Since the turn of the century, once known as taboo, tattoos have become a staple in American culture.


Tattoos have gone from “low status” material to self expression through personal triumphs. Nowadays, wherever you look, it is not unusual to see people showing off their body ink.


With the rapid growth among tattoos in millennials, there is one question that still lingers: Does having tattoos make you unprofessional?


“Absolutely not,” said Sophomore Drew Nirchio, “What’s on your body doesn’t change who [you] are. If you take Bill Gates and you put a tattoo on him, does that make him any less successful or any less of a businessman?”


“I do not think it’s unprofessional for workers to have tattoos, as long as they are appropriate tattoos,” said sophomore Kellse Ericson. “Tattoos are a form of self expression.”

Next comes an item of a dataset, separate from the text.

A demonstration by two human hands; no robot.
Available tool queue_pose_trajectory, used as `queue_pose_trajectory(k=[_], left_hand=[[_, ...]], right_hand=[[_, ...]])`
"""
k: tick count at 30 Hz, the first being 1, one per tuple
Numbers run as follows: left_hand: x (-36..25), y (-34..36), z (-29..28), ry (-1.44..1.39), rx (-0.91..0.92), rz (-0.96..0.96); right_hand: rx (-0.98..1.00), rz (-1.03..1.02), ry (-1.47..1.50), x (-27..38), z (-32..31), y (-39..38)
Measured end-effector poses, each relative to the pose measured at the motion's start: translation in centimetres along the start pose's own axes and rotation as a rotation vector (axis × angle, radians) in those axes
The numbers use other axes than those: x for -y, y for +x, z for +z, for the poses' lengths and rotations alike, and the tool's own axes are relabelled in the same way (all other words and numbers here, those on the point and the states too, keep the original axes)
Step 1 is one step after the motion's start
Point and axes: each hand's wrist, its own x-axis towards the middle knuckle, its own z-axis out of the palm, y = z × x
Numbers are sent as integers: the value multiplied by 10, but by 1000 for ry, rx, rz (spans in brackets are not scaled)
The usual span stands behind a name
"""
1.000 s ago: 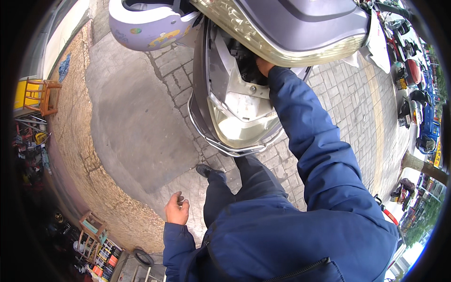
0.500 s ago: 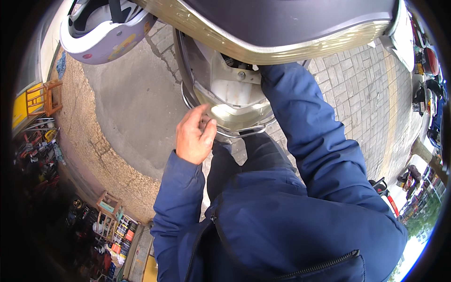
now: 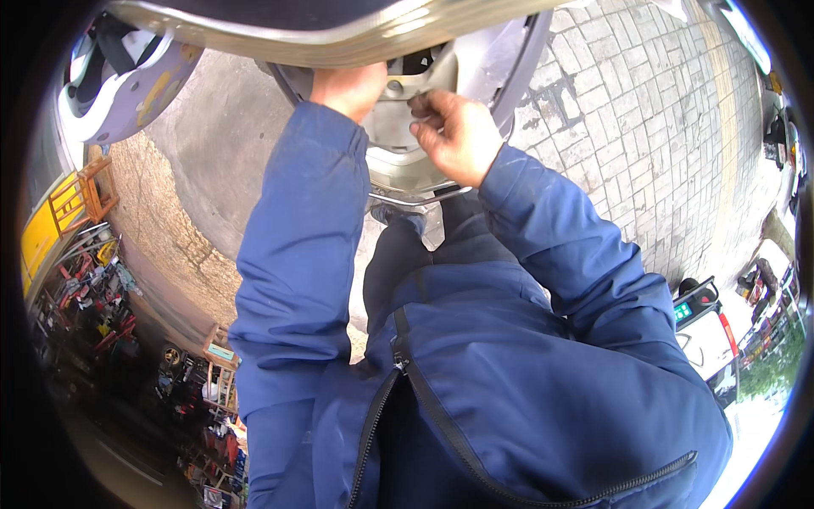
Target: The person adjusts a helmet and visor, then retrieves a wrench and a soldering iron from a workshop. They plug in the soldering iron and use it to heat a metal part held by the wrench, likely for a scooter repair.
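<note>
The dark front panel point(image 3: 339, 44) with a clear lens-like rim, probably a scooter's, spans the top of the view. Up behind its lower edge goes my left hand point(image 3: 346, 92); only its back and wrist show, the fingers hidden. My right hand point(image 3: 462, 136) is closed just below the panel, thumb and fingertips drawn together. Whatever lies between those darkened fingertips is too small to make out. Beside them is the pale inner body point(image 3: 392, 127) of the vehicle, with a bolt head point(image 3: 394, 86) near a dark opening. A curved metal bar point(image 3: 407, 202) runs below it.
A lilac and white helmet point(image 3: 140, 103) hangs at upper left. Further left are a wooden chair point(image 3: 97, 188) and a heap of mixed parts point(image 3: 85, 293). Brick paving point(image 3: 632, 127) stretches to the right, with parked vehicles along the far right edge.
My left hand has risen from beside the lower body to behind the panel. My right hand has come out from behind it, fingers closed. The view has shifted, the panel sitting higher and further left.
</note>
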Motion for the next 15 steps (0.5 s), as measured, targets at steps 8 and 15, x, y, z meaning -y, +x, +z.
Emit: queue_pose_trajectory(k=[8,15], left_hand=[[13,37,12,105,92,-169],[-34,40,14,47,12,-299]], right_hand=[[143,61,82,-43,-17,-52],[10,101,186,-79,-18,-84]])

Companies and businesses want to abide by the standards and guidelines in which they implemented, however, with more and more of the population getting tattooed, these requirements for the positions available have since diminished. Companies have compromised and work around the fact that more and more applicants will be inked.  


High status jobs such as Doctors, entrepreneurs, broadcasters, and many more professions have workers with tattoos. We (the public) just don’t realize this because the workers have their ink covered up by jackets or suits.


“I don’t think it matters what your profession is. I think you should be able to have tattoos showing because for me personally, if I go somewhere where somebody is working and they have have tattoos showing, I feel more comfortable,” said Ericson


“In certain instances it is true that first impression matter, so if they have something unprofessional like a neck tattoo of a dragon or something like that, for sales purposes that wouldn’t look great,” said Nirchio.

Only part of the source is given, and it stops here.